Lírica comenzó a ronronear y comenzó a restregarse sobre Minerva y ella se conmovió mucho y después saltó sobre Isabela pues ella tenía la bolsa de comida, podía oler el pescado a kilómetros.
—Awww, mira, quiere convencerte de su lindura.
—¿Oye cosita fea no estas pulgosa?
Lírica volvió a maullar y al fin las tres aceptaron que el gato fuera con ellas, alzaron a Lírica para ver si era macho o hembra y decidieron creer que era una chica al igual que ellas.
—¡Genial! ¡Ahora somos cuatro!
Así fue como Lírica se unió a ellas y se aventuraron a uno de los lugares secretos donde Carin solía ver la luna.

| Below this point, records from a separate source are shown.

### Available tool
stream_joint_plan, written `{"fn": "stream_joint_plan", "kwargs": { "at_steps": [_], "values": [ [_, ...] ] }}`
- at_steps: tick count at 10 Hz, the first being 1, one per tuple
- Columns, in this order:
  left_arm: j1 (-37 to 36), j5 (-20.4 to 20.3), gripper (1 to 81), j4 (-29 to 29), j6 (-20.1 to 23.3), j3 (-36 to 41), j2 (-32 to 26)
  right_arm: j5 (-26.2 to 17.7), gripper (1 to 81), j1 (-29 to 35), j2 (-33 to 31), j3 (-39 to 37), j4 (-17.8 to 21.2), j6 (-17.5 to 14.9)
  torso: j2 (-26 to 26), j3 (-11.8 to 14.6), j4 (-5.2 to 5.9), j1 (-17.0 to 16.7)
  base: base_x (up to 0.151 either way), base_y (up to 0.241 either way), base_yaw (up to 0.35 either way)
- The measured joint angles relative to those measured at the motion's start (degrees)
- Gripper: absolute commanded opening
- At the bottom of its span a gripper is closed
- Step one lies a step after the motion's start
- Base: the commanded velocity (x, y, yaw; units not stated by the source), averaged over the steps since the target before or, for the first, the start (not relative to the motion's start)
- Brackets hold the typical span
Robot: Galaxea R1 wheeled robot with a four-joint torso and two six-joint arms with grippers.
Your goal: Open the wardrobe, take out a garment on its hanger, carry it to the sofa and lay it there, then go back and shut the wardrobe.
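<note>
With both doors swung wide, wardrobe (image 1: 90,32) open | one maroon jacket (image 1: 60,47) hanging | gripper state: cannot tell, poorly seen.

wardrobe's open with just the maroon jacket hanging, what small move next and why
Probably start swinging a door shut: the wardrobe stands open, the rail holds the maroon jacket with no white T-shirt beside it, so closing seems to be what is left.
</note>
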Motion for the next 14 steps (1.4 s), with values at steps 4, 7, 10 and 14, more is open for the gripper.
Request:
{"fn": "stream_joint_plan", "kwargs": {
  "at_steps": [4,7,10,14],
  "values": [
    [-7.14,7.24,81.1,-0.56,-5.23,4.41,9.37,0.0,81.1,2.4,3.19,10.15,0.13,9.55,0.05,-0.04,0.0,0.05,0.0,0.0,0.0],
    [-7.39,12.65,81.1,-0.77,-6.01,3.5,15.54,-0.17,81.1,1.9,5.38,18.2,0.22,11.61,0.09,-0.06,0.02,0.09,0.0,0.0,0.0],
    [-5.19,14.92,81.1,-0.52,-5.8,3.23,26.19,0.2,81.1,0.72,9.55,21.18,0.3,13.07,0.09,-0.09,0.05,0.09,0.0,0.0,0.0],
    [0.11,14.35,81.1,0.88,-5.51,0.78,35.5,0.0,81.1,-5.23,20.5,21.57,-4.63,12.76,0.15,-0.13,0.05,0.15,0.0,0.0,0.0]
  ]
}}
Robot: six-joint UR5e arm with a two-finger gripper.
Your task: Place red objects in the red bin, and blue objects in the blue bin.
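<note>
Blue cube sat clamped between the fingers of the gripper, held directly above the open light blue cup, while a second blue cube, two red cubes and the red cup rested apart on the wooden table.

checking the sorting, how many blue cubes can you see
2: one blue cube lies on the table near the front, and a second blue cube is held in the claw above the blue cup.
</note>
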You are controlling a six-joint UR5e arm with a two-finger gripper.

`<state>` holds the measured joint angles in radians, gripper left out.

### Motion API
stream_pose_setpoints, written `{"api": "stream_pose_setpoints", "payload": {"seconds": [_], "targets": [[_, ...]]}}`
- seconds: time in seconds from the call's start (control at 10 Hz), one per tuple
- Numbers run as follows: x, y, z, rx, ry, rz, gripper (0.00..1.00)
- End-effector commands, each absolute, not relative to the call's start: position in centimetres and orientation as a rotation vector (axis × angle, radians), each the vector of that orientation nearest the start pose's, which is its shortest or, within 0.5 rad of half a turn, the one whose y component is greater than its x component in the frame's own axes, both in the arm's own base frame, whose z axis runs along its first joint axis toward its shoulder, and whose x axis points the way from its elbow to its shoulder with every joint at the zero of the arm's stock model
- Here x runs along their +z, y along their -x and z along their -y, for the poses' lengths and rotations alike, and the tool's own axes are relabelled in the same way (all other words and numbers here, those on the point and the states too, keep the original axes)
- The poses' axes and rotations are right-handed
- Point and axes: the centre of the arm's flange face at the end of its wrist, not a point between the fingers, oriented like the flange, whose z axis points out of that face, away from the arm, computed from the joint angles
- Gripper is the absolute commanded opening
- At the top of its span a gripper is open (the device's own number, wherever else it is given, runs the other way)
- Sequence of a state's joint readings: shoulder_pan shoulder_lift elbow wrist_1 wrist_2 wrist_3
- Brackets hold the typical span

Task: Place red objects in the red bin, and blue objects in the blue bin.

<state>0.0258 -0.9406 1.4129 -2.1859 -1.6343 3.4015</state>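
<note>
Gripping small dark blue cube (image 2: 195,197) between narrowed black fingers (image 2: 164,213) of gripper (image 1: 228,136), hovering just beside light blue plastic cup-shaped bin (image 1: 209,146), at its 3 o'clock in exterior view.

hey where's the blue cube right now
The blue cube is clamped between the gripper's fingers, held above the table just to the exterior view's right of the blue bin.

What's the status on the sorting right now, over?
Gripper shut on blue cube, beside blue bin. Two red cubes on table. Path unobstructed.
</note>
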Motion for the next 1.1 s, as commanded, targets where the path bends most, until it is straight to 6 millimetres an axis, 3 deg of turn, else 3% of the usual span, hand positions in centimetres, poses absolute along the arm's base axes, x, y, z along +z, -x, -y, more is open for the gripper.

Nuestras aventureras se detuvieron al borde del bosque, donde la tierra parecía contener el aliento y los árboles dormían erguidos como centinelas ancestrales. Era pasada la medianoche. La luna, en todo su esplendor, colgaba del cielo como una lámpara de plata viva, derramando su luz pálida sobre cada hoja, cada rama, cada hebra de escarcha invisible. No había necesidad de faroles: la claridad lunar lo envolvía todo con una nitidez casi irreal, como si el mundo estuviera hecho de cristal y sueños palpables.
El aire era frío, lo justo para despertar los sentidos pero no para incomodar. Rozaba la piel como un susurro, limpio y silente. No se oía más que el leve crujido de las ramas cuando el viento jugaba con ellas, y quizá —si se prestaba atención— el aleteo distante de un murciélago solitario.
En el corazón del Imperio Vampírico, uno podría esperar temor, tensión, la amenaza de ojos rojos entre las sombras. Pero en ese instante, no había nada de eso. Solo calma. Una paz tan profunda, tan inalterable, que parecía ajena al mundo humano. Ni siquiera los pensamientos se atrevían a alzar la voz.
Nuestras chicas cerraron los ojos por un segundo, respirando hondo. La sensación era... imposible de poner en palabras. Como si el universo las estuviera abrazando en silencio. Como si el tiempo hubiera olvidado avanzar, hipnotizadas por la belleza del momento.
Jamás se había sentido tanta paz.
—Carin…este lugar es hermoso…—Expresó Minerva extasiada, el aire ondeaba su cabellera rojiza e incluso Lírica cerraba sus ojos para sentir la brisa fresca sobre su cuerpo.
—Gracias por compartirlo, se siente tan bien estar aquí…incluso tener los pies desnudos sobre la lleva es mágico.—expuso Isabela abriendo sus brazos como si quisiera abarcar todo el paisaje.